Educating your hair salon staff about reopening

To operate in the current environment and reopen a hair salon, it is quintessential that salon staff is on the same page. If a salon employee contracts COVID-19 and continues to come to work, they are endangering their fellow employees, the salon’s patrons, and the business’ image. Knowing this, it is crucial to lower the risks as much as possible for employees and customers, as well as enacting strict rules for employees coming to work. You may want to have employees complete a checklist before each shift that includes the following topics:

  • Enforce that all employees who are returning to work after travelling get tested for COVID-19 first.
  • Conduct daily health checks (e.g., temperature screening and/or or symptom checking) of staff safely and respectfully.
  • Designate a staff person for each shift to be responsible for responding to COVID-19 concerns. All staff members need to know who this person is and how to contact them.
  • Encourage staff to report if anyone close to them (friends, family, roommate, etc.) has tested positive for COVID-19, and set a prerequisite that they must get tested before coming back to work.

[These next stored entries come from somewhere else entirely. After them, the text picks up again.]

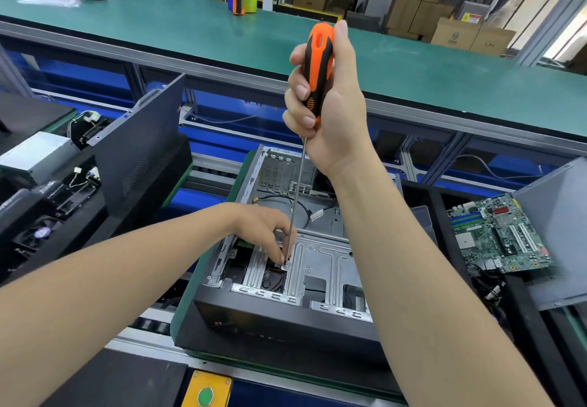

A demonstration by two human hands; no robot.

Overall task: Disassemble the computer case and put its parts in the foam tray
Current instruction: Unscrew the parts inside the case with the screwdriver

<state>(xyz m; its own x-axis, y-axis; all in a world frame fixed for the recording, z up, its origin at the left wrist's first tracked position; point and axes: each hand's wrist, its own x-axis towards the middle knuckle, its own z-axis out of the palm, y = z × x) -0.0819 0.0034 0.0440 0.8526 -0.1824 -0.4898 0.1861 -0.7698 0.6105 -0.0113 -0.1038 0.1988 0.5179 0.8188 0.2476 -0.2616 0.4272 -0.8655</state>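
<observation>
Looks roughly midway: the motherboard [498, 235] is already lying in the black foam tray [521, 298] at right. The right hand [320, 114] is gripping the screwdriver [318, 67] handle, and the left hand [263, 232] fingers [279, 248] are pinching its shaft over 1 screw [286, 266] inside the computer case [286, 321], centre

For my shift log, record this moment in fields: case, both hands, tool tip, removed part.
case: black metal computer case, lying open
right hand: grips the orange-and-black screwdriver handle, shaft upright
left hand: pinches the shaft near its tip
tip: on the silver metal bracket inside the case
removed part: green motherboard, right of the case
</observation>
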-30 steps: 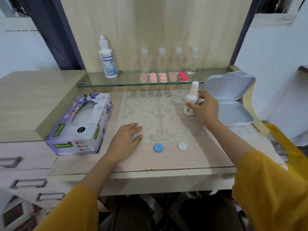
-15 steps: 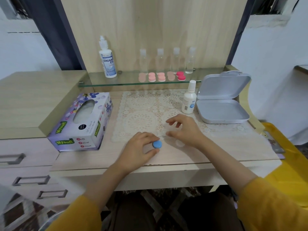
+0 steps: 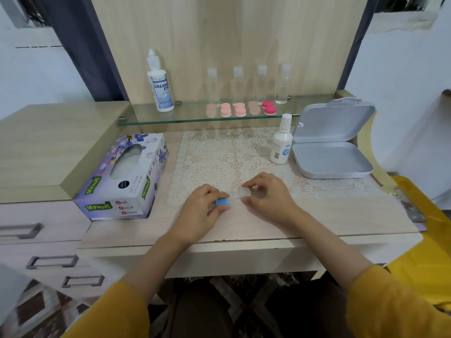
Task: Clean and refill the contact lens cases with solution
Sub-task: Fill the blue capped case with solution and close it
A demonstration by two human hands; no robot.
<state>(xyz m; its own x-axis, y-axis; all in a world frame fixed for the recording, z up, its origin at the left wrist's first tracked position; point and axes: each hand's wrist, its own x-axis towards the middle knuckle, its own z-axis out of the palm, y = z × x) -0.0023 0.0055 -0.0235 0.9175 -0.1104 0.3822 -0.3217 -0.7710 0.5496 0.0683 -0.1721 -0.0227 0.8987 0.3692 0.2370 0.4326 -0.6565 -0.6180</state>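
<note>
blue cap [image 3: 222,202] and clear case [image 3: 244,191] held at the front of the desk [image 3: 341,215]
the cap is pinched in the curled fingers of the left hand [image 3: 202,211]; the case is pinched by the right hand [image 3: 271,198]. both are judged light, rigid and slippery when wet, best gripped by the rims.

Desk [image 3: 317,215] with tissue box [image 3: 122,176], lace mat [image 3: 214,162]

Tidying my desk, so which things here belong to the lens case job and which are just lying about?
Job: blue cap, clear lens case, small white bottle.
Lying about: open grey box, lace mat.
</note>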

Educating your hair salon clients about reopening

  • Utilize signage to educate customers of ways to reduce risk
    • “Do not enter if you have shown the following symptoms…”
    • “Masks are required to enter this establishment”
  • Show rules of the business publicly: (and be sure to post any changes to avoid mishaps)
    • Spread awareness of your salon’s rules through:
      • Social media
      • Website
      • Signage
Customizable Safety Guidelines poster for Salons. Aids to reopen hair salons
Hair salon safety guidelines sign
Source: Vistaprint
Customizable Mask and Sanitizer poster for Barbershops. Aids to reopen hair salons
Customizable Barbershop poster
Source: Poster My Wall
COVID-19 Free poster saying "Please use hand sanitizer upon entry". Aids to reopen hair salons
Free Salon COVID-19 Posters 
Source: Get Neko


During these unprecedented times, the right answers might not always be clear for high-contact businesses like hair salons. Because of the ever-changing environment, hair salon owners and staff need to be flexible in their accommodations, agile in responding to new developments with COVID-19, and proactive in planning for the future. If salon owners follow these guidelines and stay prepared and alert, hair salons will be a safer and more enjoyable atmosphere for staff and patrons alike.